Copy the data word for word, keeping every line.

**Recorded information**:
________
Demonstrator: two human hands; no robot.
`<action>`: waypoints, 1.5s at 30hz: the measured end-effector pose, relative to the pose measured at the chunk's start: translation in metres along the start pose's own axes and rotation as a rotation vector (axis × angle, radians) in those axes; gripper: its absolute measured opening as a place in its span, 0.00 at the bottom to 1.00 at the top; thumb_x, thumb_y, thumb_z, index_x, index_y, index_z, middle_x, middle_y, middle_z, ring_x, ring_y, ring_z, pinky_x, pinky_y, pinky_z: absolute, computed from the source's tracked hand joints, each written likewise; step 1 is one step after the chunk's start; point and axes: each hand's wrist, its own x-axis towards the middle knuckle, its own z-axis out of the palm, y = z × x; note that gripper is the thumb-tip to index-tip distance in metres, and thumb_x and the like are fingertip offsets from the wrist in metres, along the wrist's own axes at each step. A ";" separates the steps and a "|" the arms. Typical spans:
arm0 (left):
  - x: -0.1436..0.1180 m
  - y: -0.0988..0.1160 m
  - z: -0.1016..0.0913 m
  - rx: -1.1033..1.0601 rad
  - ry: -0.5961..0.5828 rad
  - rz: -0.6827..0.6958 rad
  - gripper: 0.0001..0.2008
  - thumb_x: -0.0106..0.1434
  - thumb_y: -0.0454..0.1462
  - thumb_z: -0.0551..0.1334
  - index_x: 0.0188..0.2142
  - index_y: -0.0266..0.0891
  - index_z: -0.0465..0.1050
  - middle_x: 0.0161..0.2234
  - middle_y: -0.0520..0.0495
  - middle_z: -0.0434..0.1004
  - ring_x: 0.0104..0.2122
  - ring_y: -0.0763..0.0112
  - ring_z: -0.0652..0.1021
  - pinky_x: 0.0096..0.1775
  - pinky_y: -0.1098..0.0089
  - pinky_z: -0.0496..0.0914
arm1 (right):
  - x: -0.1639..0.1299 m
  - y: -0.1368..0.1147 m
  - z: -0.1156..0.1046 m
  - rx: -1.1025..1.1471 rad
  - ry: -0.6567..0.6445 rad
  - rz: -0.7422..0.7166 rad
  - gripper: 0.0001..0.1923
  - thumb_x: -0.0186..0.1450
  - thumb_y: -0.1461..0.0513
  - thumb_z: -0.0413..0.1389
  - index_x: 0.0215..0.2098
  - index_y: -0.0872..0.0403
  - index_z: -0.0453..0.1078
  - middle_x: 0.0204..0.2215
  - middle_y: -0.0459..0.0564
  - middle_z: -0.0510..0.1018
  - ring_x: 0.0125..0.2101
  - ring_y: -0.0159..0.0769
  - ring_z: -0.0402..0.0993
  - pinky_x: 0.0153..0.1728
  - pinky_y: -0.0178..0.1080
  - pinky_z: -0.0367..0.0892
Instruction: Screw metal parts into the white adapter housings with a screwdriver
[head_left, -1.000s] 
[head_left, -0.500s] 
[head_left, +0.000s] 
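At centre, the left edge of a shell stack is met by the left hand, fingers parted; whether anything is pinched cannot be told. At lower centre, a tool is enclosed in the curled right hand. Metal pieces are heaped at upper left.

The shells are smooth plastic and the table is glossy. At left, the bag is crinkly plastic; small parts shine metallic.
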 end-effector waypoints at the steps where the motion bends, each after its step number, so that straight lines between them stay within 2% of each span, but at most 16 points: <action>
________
**Answer section**:
Demonstrator: two human hands; no robot.
`<action>`: waypoints, 1.5s at 30hz: the measured end-effector pose, relative to the pose measured at the chunk's start: translation in metres along the start pose's own axes and rotation as a rotation vector (axis × angle, radians) in those axes; gripper: its absolute measured opening as a place in its span, 0.00 at the bottom to 1.00 at the top; thumb_x, thumb_y, thumb_z, index_x, index_y, index_z, middle_x, middle_y, middle_z, ring_x, ring_y, ring_z, pinky_x, pinky_y, pinky_z: absolute, computed from the source's tracked hand joints, each written likewise; step 1 is one step after the chunk's start; point and axes: each hand's wrist, its own x-axis towards the middle knuckle, its own z-axis out of the palm, y = z × x; note that gripper is the thumb-tip to index-tip distance in metres, and thumb_x and the like are fingertip offsets from the wrist in metres, along the wrist's own axes at each step. A ";" separates the steps and a "|" the arms. Typical spans:
arm0 (left):
  - x: -0.1436..0.1180 m
  - y: -0.0988..0.1160 m
  - z: -0.1016..0.0913 m
  - rx: -1.1033..1.0601 rad
  - ry: -0.5961..0.5828 rad
  - rz: -0.6827..0.6958 rad
  - gripper: 0.0001..0.2008
  - thumb_x: -0.0106..0.1434
  - thumb_y: -0.0454..0.1462
  - thumb_z: -0.0551..0.1334
  - index_x: 0.0188..0.2142
  - index_y: -0.0266..0.0891
  - index_z: -0.0465..0.1050
  - middle_x: 0.0161..0.2234
  - middle_y: -0.0520..0.0495
  - middle_z: -0.0434..0.1004
  - ring_x: 0.0104..0.2122
  - ring_y: -0.0763..0.0112
  - ring_z: -0.0652..0.1021
  - pinky_x: 0.0096..0.1775
  - pinky_y: -0.1098..0.0089
  - pinky_z: -0.0496..0.0914
arm1 (right):
  - x: -0.1639..0.1299 m
  - y: -0.1368..0.1147 m
  - z: -0.1156..0.1046 m
  - rx: -1.1025..1.1471 rad
  - ry: -0.6567..0.6445 rad
  - rz: -0.7422..0.7166 rad
  - gripper: 0.0001..0.1923
  - thumb_x: -0.0186..0.1450
  - thumb_y: -0.1461..0.0513
  - thumb_z: -0.0413..0.1389
  - index_x: 0.0215..0.2098
  - index_y: -0.0872..0.0403
  - index_z: -0.0453..0.1078
  - middle_x: 0.0204..0.2215
  - middle_y: -0.0459..0.0564
  - middle_z: -0.0510..0.1018
  - ring_x: 0.0125..0.2101
  - ring_y: -0.0159..0.0769
  - ring_z: -0.0402..0.0993
  - pinky_x: 0.0153..0.1728
  - pinky_y: -0.0178..0.1080
  - pinky_z: -0.0367..0.0892
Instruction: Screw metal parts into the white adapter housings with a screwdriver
[head_left, -1.000s] 
[head_left, -0.500s] 
[head_left, +0.000s] 
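At centre, the left edge of a shell stack is met by the left hand, fingers parted; whether anything is pinched cannot be told. At lower centre, a tool is enclosed in the curled right hand. Metal pieces are heaped at upper left.

The shells are smooth plastic and the table is glossy. At left, the bag is crinkly plastic; small parts shine metallic.
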 end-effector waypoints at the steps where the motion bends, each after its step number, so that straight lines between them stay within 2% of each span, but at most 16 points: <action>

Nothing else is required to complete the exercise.